• [EXERCISE PROMPT] The full data must be written out exactly, with every line included.

(Collected data entries)

* * *

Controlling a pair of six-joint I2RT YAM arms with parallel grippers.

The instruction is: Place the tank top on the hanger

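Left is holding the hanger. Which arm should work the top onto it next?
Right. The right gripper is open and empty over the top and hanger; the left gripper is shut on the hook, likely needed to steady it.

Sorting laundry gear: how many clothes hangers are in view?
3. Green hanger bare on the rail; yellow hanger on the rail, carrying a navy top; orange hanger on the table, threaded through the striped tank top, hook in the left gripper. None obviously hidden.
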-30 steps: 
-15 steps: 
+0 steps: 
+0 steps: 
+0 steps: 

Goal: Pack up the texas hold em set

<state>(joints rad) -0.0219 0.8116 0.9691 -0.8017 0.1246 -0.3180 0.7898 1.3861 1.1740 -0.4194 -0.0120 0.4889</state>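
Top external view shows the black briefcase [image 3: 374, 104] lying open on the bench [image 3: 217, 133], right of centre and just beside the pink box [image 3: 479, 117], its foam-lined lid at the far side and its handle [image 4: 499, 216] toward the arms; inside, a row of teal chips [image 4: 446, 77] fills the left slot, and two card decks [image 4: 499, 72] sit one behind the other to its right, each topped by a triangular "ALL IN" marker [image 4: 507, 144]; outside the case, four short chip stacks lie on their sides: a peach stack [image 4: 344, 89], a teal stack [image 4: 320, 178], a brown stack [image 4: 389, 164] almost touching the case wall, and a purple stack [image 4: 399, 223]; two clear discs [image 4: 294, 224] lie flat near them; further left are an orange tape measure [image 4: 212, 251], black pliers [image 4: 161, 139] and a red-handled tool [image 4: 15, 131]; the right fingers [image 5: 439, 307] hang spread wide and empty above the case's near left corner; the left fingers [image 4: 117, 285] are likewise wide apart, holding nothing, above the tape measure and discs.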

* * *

• [SOLUTION FOR THIS TASK]
Controlling a pair of six-joint I2RT YAM arms with parallel grippers.

The instruction is: Place the tank top on the hanger

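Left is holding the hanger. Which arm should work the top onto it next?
Right. The right gripper is open and empty over the top and hanger; the left gripper is shut on the hook, likely needed to steady it.

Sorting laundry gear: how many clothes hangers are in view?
3. Green hanger bare on the rail; yellow hanger on the rail, carrying a navy top; orange hanger on the table, threaded through the striped tank top, hook in the left gripper. None obviously hidden.
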-30 steps: 
-15 steps: 
+0 steps: 
+0 steps: 
+0 steps: 

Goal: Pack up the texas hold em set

<state>(joints rad) -0.0219 0.8116 0.9691 -0.8017 0.1246 -0.3180 0.7898 1.3861 1.1740 -0.4194 -0.0120 0.4889</state>
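Top external view shows the black briefcase [image 3: 374, 104] lying open on the bench [image 3: 217, 133], right of centre and just beside the pink box [image 3: 479, 117], its foam-lined lid at the far side and its handle [image 4: 499, 216] toward the arms; inside, a row of teal chips [image 4: 446, 77] fills the left slot, and two card decks [image 4: 499, 72] sit one behind the other to its right, each topped by a triangular "ALL IN" marker [image 4: 507, 144]; outside the case, four short chip stacks lie on their sides: a peach stack [image 4: 344, 89], a teal stack [image 4: 320, 178], a brown stack [image 4: 389, 164] almost touching the case wall, and a purple stack [image 4: 399, 223]; two clear discs [image 4: 294, 224] lie flat near them; further left are an orange tape measure [image 4: 212, 251], black pliers [image 4: 161, 139] and a red-handled tool [image 4: 15, 131]; the right fingers [image 5: 439, 307] hang spread wide and empty above the case's near left corner; the left fingers [image 4: 117, 285] are likewise wide apart, holding nothing, above the tape measure and discs.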

Nothing further remains for this exercise.